Изменить размер шрифта - +
Никто не окликнул его, не попытался встретиться взглядами. «А в самом-то деле, что им наблюдать, куда я пошел? Они одержали свою победу. Какая им теперь разница, чем занят единственный выживший член команды?…»

    Уинтроу шел вперед, и никто не трогал его. А вот «Проказница» несла на себе отметины, оставленные бунтом. На палубах еще можно было различить кровяные натеки. Их пытались оттереть, в том числе пемзой, но не очень-то удавалось. И воняло на судне по-прежнему работорговлей – хотя Брик и распорядился беспрерывно чистить и отмывать трюмы. Шторм же немилосердно прошелся по парусам; пираты залатали их на скорую руку, но зрелище торопливой починки попросту ранило глаз. В кормовой части корабля были выбиты все двери – восставшие выломали их, гоняясь по каютам за начальствующими. Чудесная плотницкая работа была разворочена, разбита в щепки… Во что превратилось ладное и аккуратное судно, на которое он взошел когда-то в Удачном!… Уинтроу окатило внезапным стыдом оттого, что его фамильный корабль дошел, что называется, до ручки, – он как будто увидел собственную сестру, превратившуюся в портовую шлюху. Сердце Уинтроу сжалось, и он внезапно подумал: «А как могло бы все быть, если бы я попросился на корабль… сам, по собственной воле… юнгой… и стал служить под началом у деда?»
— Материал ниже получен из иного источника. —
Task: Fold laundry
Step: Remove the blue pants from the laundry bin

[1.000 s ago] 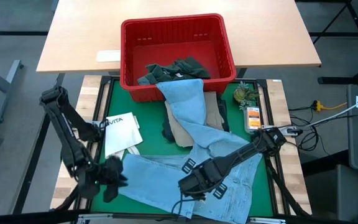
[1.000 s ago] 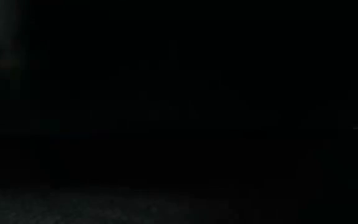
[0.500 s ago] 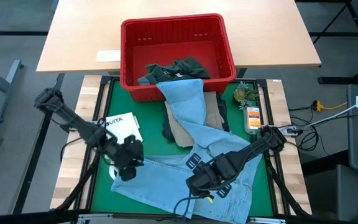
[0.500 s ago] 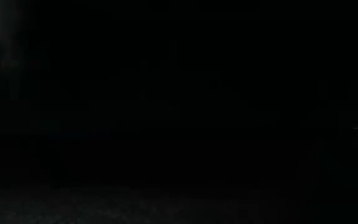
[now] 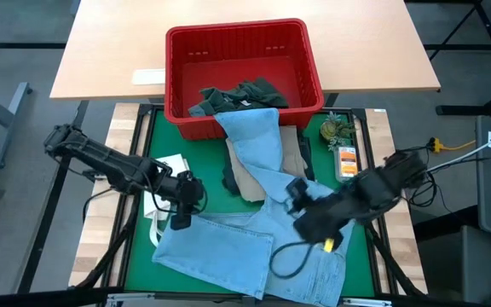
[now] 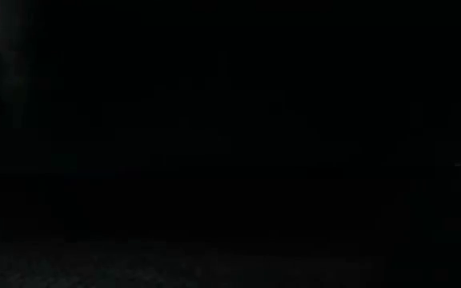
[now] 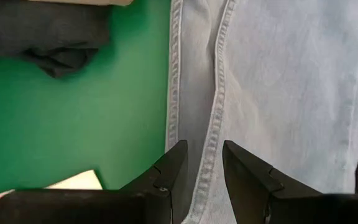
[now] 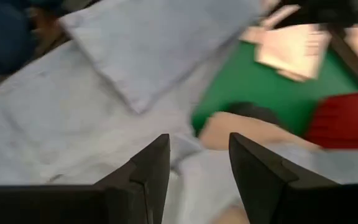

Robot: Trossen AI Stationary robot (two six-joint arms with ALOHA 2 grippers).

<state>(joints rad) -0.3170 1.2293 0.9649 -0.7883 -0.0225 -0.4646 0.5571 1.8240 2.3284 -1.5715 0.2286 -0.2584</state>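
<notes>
Light blue jeans (image 5: 254,251) lie spread on the green mat (image 5: 203,183). One leg (image 5: 258,141) runs up over the rim of the red basket. A beige piece (image 5: 247,177) lies under that leg, and a dark green-grey piece (image 5: 241,94) sits in the basket. My left gripper (image 5: 179,220) is open over the jeans' left edge, with a stitched seam (image 7: 215,118) between its fingers (image 7: 178,165); I cannot tell if it touches. My right gripper (image 5: 297,192) hangs open above the jeans' middle (image 8: 73,124). The low view is black.
The red basket (image 5: 177,77) stands at the mat's far edge. A white tote bag (image 5: 167,170) lies left of the jeans. A small plant (image 5: 337,129) and an orange pack (image 5: 346,162) sit at the far right. A pale wooden table (image 5: 109,43) lies beyond.
My left gripper has swung from the jeans' near-left corner toward the table's right and far side, rolling as it went. My right gripper has risen off the jeans and drawn back toward the right and far side. Both gaps look unchanged, and the jeans stay spread.
</notes>
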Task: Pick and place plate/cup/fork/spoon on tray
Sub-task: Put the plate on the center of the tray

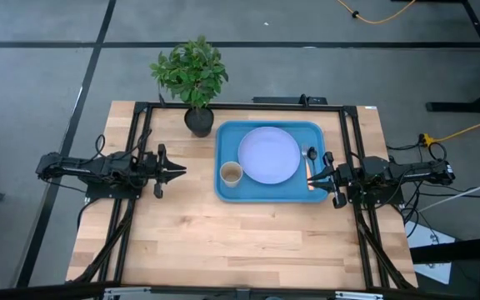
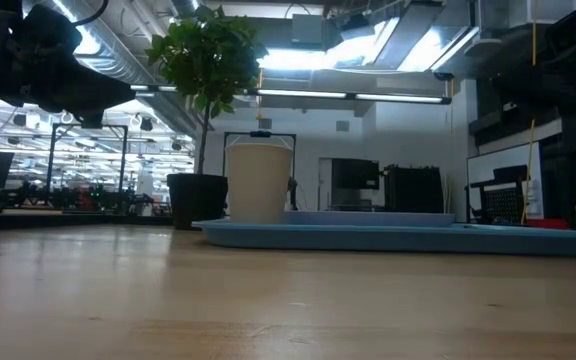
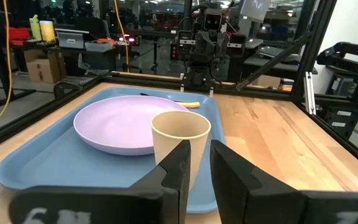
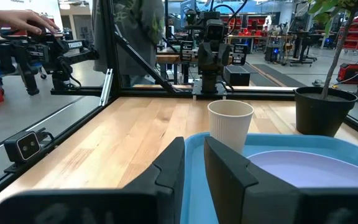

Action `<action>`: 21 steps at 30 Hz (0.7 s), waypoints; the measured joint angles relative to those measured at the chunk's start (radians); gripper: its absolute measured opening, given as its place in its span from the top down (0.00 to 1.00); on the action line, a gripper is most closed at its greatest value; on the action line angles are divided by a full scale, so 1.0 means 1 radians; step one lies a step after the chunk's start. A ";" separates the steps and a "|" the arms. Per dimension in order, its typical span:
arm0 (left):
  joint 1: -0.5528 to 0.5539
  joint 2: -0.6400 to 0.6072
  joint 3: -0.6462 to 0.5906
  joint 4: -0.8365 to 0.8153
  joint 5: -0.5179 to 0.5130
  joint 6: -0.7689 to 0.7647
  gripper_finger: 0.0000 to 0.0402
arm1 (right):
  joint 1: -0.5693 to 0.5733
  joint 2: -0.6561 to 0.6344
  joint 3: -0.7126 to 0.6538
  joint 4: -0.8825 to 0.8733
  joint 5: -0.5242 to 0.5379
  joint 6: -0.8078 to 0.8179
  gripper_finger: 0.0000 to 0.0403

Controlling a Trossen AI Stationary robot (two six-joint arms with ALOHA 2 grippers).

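The blue tray [image 1: 257, 191] lies at the middle of the table, toward the far edge. On it rest the lavender plate [image 1: 269, 155], the tan cup [image 1: 231, 173] upright at its left near corner, and the dark-headed spoon [image 1: 312, 154] with an orange-handled utensil [image 1: 308, 172] along its right side. My left gripper [image 1: 182, 171] hovers left of the tray, shut and empty, pointing at the cup [image 3: 180, 140]. My right gripper [image 1: 313, 177] is shut and empty over the tray's right rim [image 4: 194, 146], beside the utensils.
A potted plant [image 1: 197, 117] stands just beyond the tray's far left corner. A black frame [image 1: 132, 150] runs along the table's sides and far edge. Bare wood [image 1: 240, 242] spreads near the front edge. A person's hand [image 4: 17, 22] shows in the room beyond.
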 joint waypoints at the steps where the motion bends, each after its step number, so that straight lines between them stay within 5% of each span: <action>1: 0.000 0.000 0.000 0.000 0.000 0.000 0.86 | 0.000 0.000 0.000 0.000 0.000 0.000 0.83; 21: 0.000 0.000 0.000 0.001 0.000 0.000 0.86 | 0.000 0.000 0.000 0.040 0.001 0.051 0.83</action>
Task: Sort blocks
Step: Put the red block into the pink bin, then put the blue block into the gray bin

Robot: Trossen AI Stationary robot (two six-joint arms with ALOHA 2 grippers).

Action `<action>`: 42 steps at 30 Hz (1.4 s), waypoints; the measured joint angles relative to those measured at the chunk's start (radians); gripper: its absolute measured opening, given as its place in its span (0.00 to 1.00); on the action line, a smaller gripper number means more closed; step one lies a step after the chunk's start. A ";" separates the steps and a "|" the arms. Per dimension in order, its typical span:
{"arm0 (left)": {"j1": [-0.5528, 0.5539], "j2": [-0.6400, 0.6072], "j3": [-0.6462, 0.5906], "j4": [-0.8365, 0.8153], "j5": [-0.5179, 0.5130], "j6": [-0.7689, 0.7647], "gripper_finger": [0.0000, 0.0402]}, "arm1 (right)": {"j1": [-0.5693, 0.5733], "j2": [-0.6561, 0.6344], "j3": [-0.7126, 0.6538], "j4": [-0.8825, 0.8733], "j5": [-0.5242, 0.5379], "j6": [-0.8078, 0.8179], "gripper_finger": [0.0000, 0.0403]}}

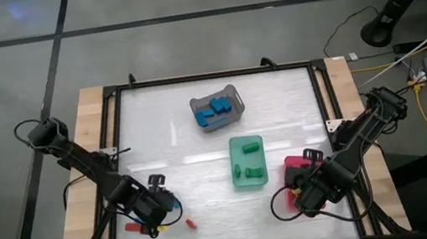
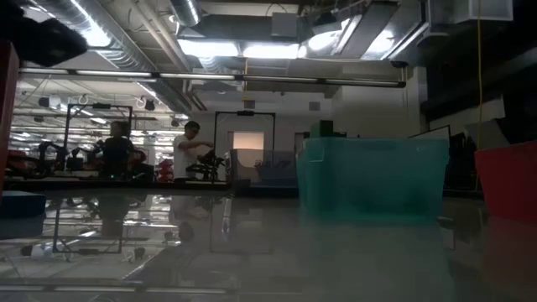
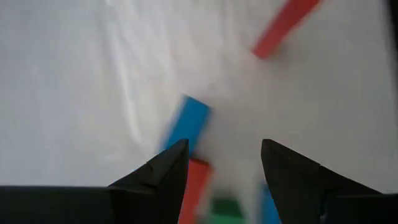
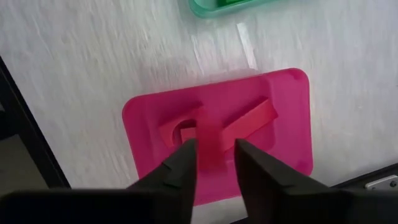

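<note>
Near the table's front left, my left gripper (image 1: 158, 215) (image 3: 224, 168) hangs open above a loose group of blocks, touching none: a blue bar (image 3: 186, 124), a red one (image 3: 196, 185) and a green one (image 3: 224, 208) lie just ahead of its fingers, and a red bar (image 3: 285, 28) lies farther off. My right gripper (image 1: 301, 186) (image 4: 215, 163) points down over the red tray (image 4: 286, 99) at the front right. Its fingers stand slightly apart, with a red block (image 4: 209, 142) between their tips. Other red bars (image 4: 252, 121) lie flat in the tray. My right gripper has the red block's end (image 4: 210, 152) between its fingertips, coming from above. Tray shows between the block and one finger (image 4: 249, 163). Whether the other finger (image 4: 185, 163) touches the block, I cannot tell. The block is over the tray's middle.
A green tray (image 1: 244, 144) with green blocks sits at the table's middle. A grey basket (image 1: 232, 94) with blue blocks stands behind it. Loose red blocks (image 1: 135, 228) (image 1: 191, 223) lie by the front edge. A black frame (image 1: 111, 118) borders the table. People stand in the room beyond.
</note>
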 joint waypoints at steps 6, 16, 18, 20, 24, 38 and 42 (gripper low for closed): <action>0.016 0.084 0.000 0.000 -0.092 0.128 0.47 | 0.000 0.000 0.000 0.002 0.000 0.026 0.43; 0.060 0.259 0.000 0.005 -0.088 0.251 0.47 | 0.000 0.000 0.000 0.110 0.004 0.022 0.49; 0.071 0.285 0.000 0.005 -0.065 0.267 0.45 | 0.000 0.000 0.000 0.131 0.006 0.022 0.49; 0.084 0.300 0.003 0.007 -0.034 0.285 0.42 | 0.000 0.000 0.000 0.143 0.009 0.022 0.49; 0.105 0.307 0.005 0.009 0.012 0.308 0.30 | 0.000 0.000 0.000 0.167 0.010 0.022 0.49; 0.180 0.139 -0.001 -0.009 0.036 0.305 0.20 | 0.000 0.001 0.000 0.445 0.282 -0.273 0.49; 0.203 0.035 -0.001 -0.006 0.036 0.305 0.20 | 0.000 0.001 0.000 0.541 0.355 -0.415 0.49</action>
    Но потом ему пришлось отставить все лишние мысли. Он подошел к запертой двери, которую караулили двое хмурых «расписных» (так называли неуживчивых и опасных рабов, которые часто переходили из рук в руки, и оттого их лица покрывались все новыми хозяйскими татуировками). Уинтроу миновал бывших невольников, точно пустое место, и постучал в дверь каюты, где до своей смерти обитал Гентри, старпом. Теперь эта каюта, ободранная и дочиста разграбленная, служила местом заточения его отцу. Уинтроу переступил порог, не дожидаясь, пока тот отзовется.
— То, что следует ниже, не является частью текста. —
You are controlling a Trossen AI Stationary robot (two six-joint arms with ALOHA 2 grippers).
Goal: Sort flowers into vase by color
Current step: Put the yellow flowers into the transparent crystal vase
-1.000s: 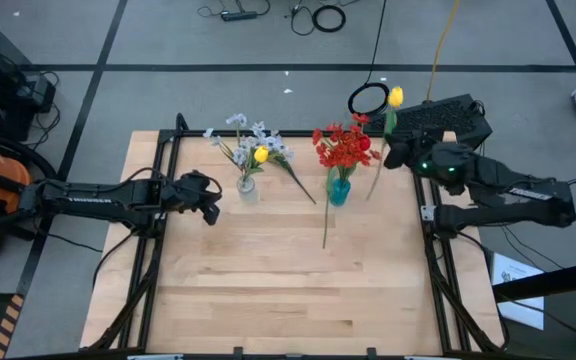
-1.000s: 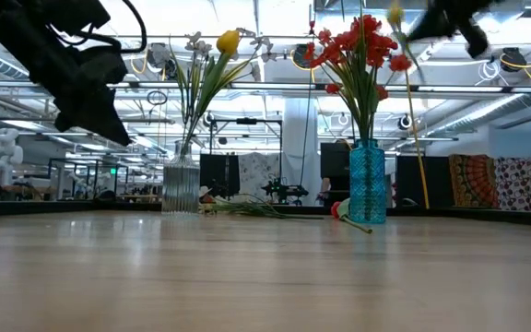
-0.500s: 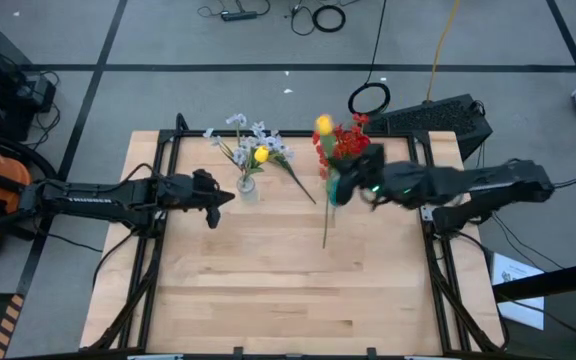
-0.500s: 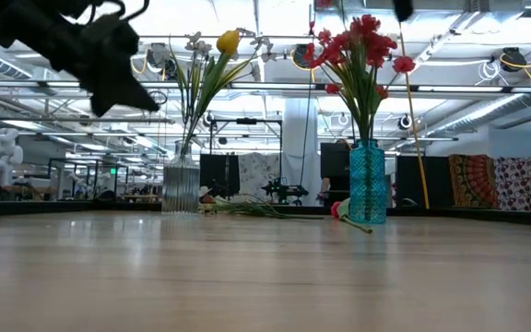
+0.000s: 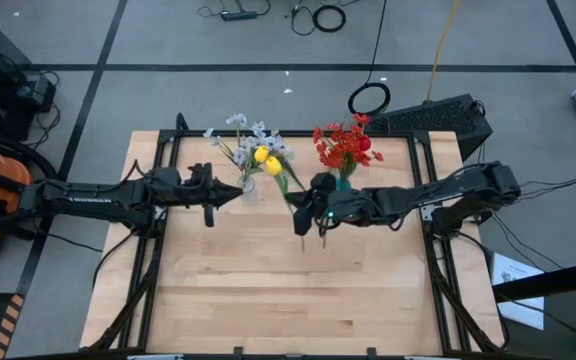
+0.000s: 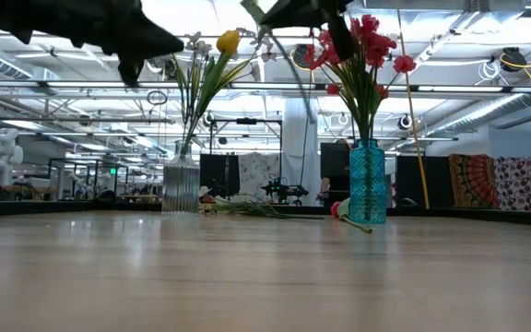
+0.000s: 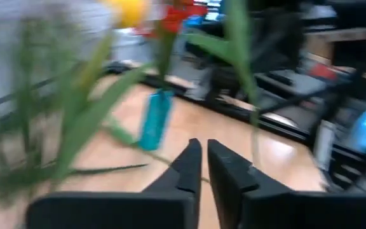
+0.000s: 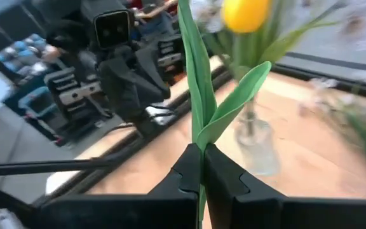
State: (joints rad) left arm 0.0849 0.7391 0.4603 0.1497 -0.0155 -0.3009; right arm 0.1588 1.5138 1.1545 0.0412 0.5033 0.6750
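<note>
A ribbed clear vase (image 5: 248,188) (image 6: 181,189) holds pale wispy sprays and a yellow tulip (image 5: 260,155) (image 6: 228,41). A blue vase (image 5: 340,186) (image 6: 368,183) holds red flowers (image 5: 345,146). My right gripper (image 5: 306,208) (image 8: 202,159) hovers between the two vases, shut on a second yellow tulip whose bud (image 5: 273,165) (image 8: 246,13) is beside the clear vase's flowers. My left gripper (image 5: 230,195) (image 7: 202,166) is shut and hangs in the air just left of the clear vase. A green stem (image 5: 324,238) lies on the table by the blue vase. My right gripper pinches the yellow tulip's green stem (image 8: 201,147) between its two fingers, just below where the two long leaves fork. The fingers lie across the stem. The flower is lifted clear of the table, with its bud pointing toward the clear vase and the far edge.
A red tulip (image 6: 339,210) and a wispy spray (image 6: 247,210) lie on the table between the vases. The vases stand near the far edge, with bare wood (image 5: 288,290) on the near side. A black box (image 5: 438,120) sits beyond the far right corner.
My right gripper has carried the yellow tulip from the far right corner toward the table's left, past the blue vase, to a spot beside the clear vase. My left gripper has moved right, closer to the clear vase.
</note>
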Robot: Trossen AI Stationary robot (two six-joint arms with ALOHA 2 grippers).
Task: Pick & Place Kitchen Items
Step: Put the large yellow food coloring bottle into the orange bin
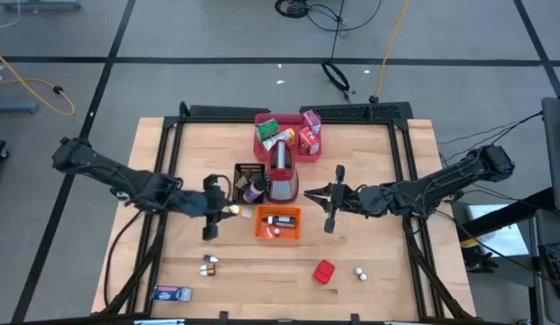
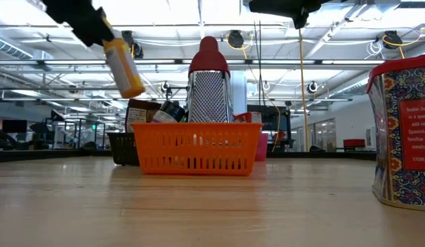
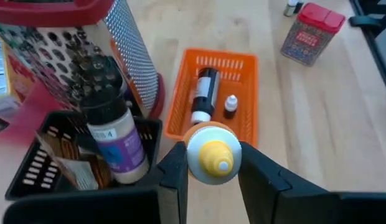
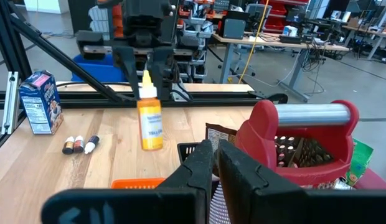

    Его отец сидел на краешке голой койки. Он посмотрел на Уинтроу в полтора глаза: один белок был сплошь покрыт кровавыми жилками, разбитое лицо безобразно опухло. Поза Кайла Хэвена свидетельствовала о боли и отчаянии, но, когда он заговорил, в голосе прозвучал лишь едкий сарказм:

    – Как мило, что ты удосужился обо мне вспомнить. Я уж думал, у тебя теперь только и дела, что перед новыми хозяевами на брюхе ползать…

    Уинтроу подавил вздох.

    – Я уже приходил тебя навестить, но тогда ты спал. Я и подумал, что лучшего лекарства, чем сон, все равно предложить тебе не смогу. Как твои ребра?
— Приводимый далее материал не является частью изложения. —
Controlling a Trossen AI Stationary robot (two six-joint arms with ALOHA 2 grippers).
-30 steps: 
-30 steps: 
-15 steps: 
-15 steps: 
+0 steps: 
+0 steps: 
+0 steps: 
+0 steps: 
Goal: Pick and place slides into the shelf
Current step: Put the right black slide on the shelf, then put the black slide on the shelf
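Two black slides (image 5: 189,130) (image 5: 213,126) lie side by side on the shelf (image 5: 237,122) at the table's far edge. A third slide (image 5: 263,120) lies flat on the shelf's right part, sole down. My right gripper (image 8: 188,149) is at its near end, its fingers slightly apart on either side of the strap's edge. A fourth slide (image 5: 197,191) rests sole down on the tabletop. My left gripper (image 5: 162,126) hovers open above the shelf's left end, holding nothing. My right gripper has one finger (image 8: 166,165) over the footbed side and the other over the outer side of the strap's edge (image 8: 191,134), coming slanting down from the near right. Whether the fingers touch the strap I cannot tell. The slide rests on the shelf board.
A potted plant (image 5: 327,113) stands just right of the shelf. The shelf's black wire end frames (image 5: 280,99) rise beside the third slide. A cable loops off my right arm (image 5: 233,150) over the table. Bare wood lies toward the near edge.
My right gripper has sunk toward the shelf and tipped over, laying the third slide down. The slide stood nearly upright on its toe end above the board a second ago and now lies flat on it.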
    – Горят. И в голове каждый удар сердца отдается. И от жажды и голода умираю. – Кайл Хэвен осторожно шевельнул головой, указывая подбородком на дверь: – Эти двое меня даже воздухом подышать не пускают…

    – Я тебе в тот раз оставил воды и пищи. Разве ты не…

    – Да, я все это нашел. Глоточек воды и две черствые корки.

    В голосе отца прозвучал сдавленный гнев.

    – Это все, что я сумел для тебя раздобыть. На борту очень мало съестного и пресной воды. Во время шторма много припасов уничтожило забортной водой…

    – Скажи лучше – рабы все сожрали! – Кайл с отвращением мотнул головой и сразу вздрогнул от боли. – У них даже ума не хватило сообразить, что еду надо расходовать бережливо! Сперва они убивают всех, кто способен управляться с кораблем в бурю, потом сжирают половину припасов, а оставшиеся уничтожают. Стая кур и то лучше смогла бы о себе позаботиться!… Надеюсь, тебя радует свобода, которую они благодаря тебе получили? Может, они останутся жить, а может, все погибнут…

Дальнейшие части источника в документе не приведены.